| WHAT THE TASK ASKS |
Within the records that follow, restate exactly the lines from the line with "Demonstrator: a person" down to the line with "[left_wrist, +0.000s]", including both. Omit the pictures.

Records from a data collection

- - -

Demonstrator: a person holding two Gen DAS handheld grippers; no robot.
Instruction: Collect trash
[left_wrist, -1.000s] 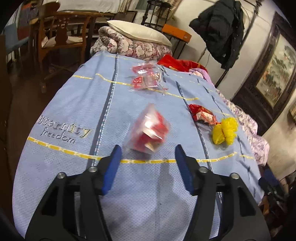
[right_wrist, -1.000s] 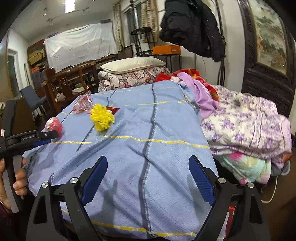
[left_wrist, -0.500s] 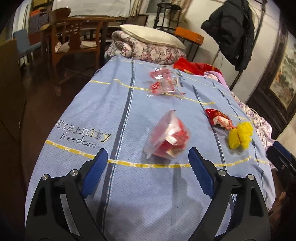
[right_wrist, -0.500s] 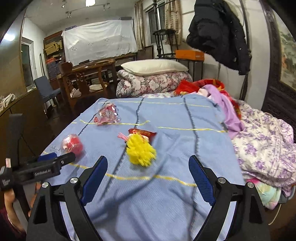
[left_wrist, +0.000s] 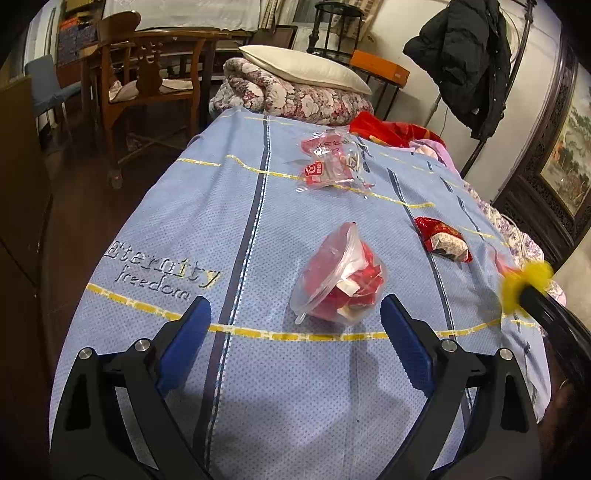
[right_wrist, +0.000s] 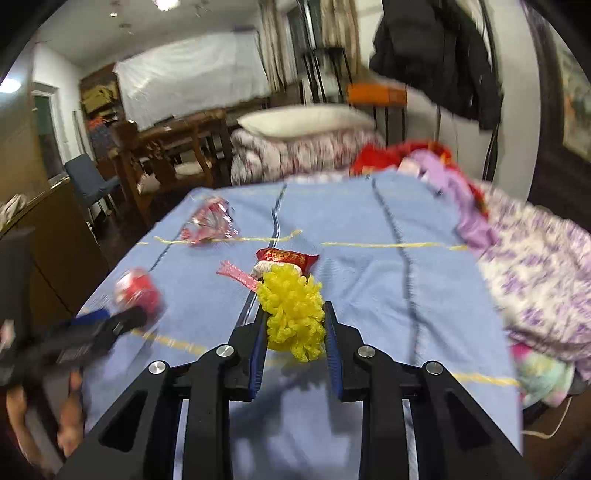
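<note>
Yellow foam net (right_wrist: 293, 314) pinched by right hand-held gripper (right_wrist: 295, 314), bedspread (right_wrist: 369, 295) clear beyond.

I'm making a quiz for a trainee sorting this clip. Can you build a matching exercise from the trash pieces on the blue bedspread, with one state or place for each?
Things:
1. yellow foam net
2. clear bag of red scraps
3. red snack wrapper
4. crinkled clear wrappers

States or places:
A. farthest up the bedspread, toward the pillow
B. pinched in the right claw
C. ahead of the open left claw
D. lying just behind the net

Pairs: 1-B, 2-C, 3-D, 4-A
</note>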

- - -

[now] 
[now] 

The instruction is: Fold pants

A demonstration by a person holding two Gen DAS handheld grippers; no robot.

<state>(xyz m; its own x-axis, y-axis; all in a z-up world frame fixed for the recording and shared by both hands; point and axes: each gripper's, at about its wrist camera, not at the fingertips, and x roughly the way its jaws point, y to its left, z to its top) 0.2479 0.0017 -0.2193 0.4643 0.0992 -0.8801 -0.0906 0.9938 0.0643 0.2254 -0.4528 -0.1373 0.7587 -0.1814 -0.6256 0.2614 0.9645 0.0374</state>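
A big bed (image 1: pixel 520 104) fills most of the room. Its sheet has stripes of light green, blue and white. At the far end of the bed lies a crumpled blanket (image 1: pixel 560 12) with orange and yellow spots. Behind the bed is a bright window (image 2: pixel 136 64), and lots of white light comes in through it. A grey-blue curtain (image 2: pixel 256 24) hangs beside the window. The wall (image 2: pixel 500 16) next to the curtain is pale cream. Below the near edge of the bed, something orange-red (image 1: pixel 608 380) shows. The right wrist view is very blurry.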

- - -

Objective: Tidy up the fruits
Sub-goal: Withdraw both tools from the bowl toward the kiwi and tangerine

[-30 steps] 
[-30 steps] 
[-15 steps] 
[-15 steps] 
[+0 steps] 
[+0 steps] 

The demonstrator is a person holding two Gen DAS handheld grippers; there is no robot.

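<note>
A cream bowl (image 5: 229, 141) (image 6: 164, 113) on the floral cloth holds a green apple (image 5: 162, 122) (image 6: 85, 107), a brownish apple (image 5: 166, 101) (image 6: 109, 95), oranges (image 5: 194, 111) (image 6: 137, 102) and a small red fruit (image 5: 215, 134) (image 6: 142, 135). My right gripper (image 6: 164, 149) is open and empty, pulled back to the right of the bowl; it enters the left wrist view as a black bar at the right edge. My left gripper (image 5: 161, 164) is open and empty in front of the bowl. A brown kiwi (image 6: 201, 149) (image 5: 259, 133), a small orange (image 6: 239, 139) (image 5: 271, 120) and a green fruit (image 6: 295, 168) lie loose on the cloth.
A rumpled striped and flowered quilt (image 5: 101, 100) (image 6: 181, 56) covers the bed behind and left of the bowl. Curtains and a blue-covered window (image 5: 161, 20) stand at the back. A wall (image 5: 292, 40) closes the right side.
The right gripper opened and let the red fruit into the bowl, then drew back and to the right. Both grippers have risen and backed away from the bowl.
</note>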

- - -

| RESPONSE AREA |
Demonstrator: a person holding two Gen DAS handheld grippers; no robot.
Instruction: Collect trash
[left_wrist, -1.000s] 
[right_wrist, -1.000s] 
[left_wrist, -0.500s] 
[right_wrist, -0.500s] 
[left_wrist, +0.000s] 

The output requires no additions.